Pekan ini, IHSG ditutup melemah dibandingkan pekan lalu terutama didorong sektor saham teknologi dan bahan dasar.Kontribusi dua sektor saham itu -3,53 persen dan -2,20 persen terhadap indeks.
Selain itu, pekan ini, pasar dikejutkan ekonomi AS pada kuartal III yang tumbuh lebih kuat dari yang diharapkan dan tertinggi sejak kuartal IV 2021. Di sisi lain, kawasan Eropa menunjukkan pelemahan dan peningkatan risiko resesi.

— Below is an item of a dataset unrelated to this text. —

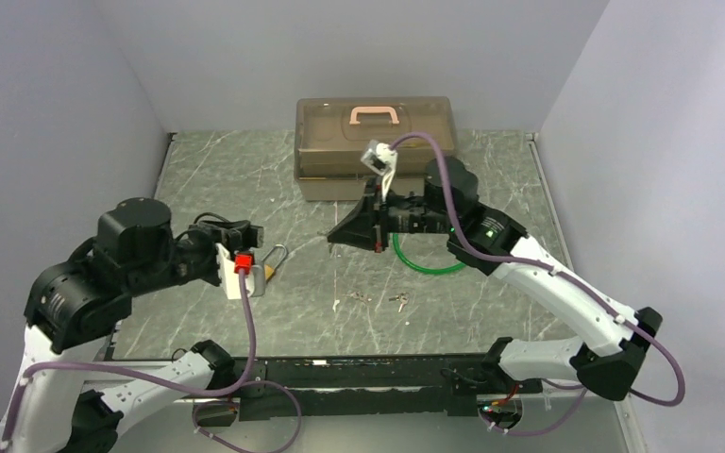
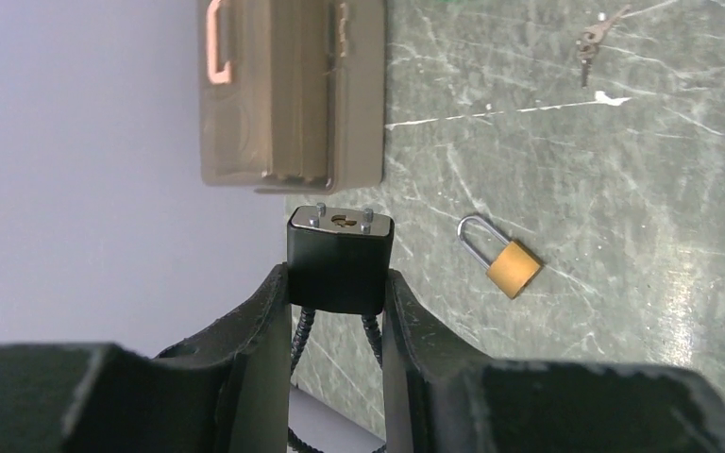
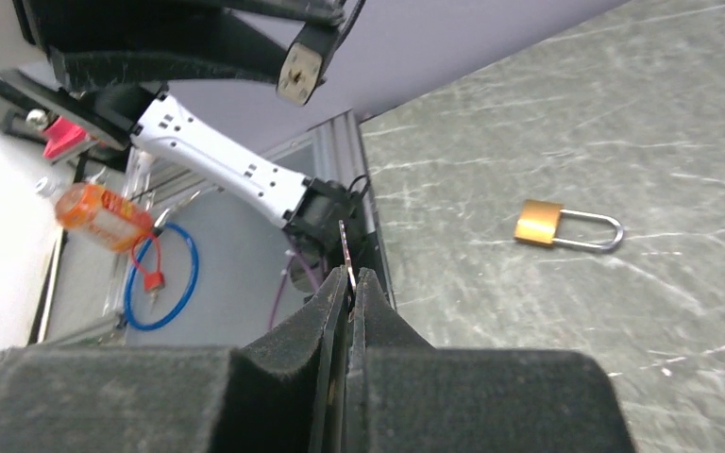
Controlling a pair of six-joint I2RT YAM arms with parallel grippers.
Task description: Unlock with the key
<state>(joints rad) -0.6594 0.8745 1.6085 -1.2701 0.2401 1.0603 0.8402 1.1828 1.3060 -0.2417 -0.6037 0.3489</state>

“ECB mempertahankan suku bunga untuk pertama kali dalam 15 bulan dan menegaskan kembali tujuannya untuk menekan inflasi menjadi 2 persen,”
Oleh karena itu, bank sentral Eropa perlu mempertahankan suku bunga tetap tinggi dalam jangka panjang. Indikator kepercayaan konsumen Jerman melemah selama tiga bulan berturut-turut. “Situasi Eropa sangat berbeda dengan Amerika Serikat. Eropa punya tingkat risiko lebih tinggi dibandingkan AS. Bank sentral Eropa mungkin terpaksa melakukannya untuk turunkan suku bunga menjelang pertemuan the Fed jika AS lebih kuat,” tulis Ashmore.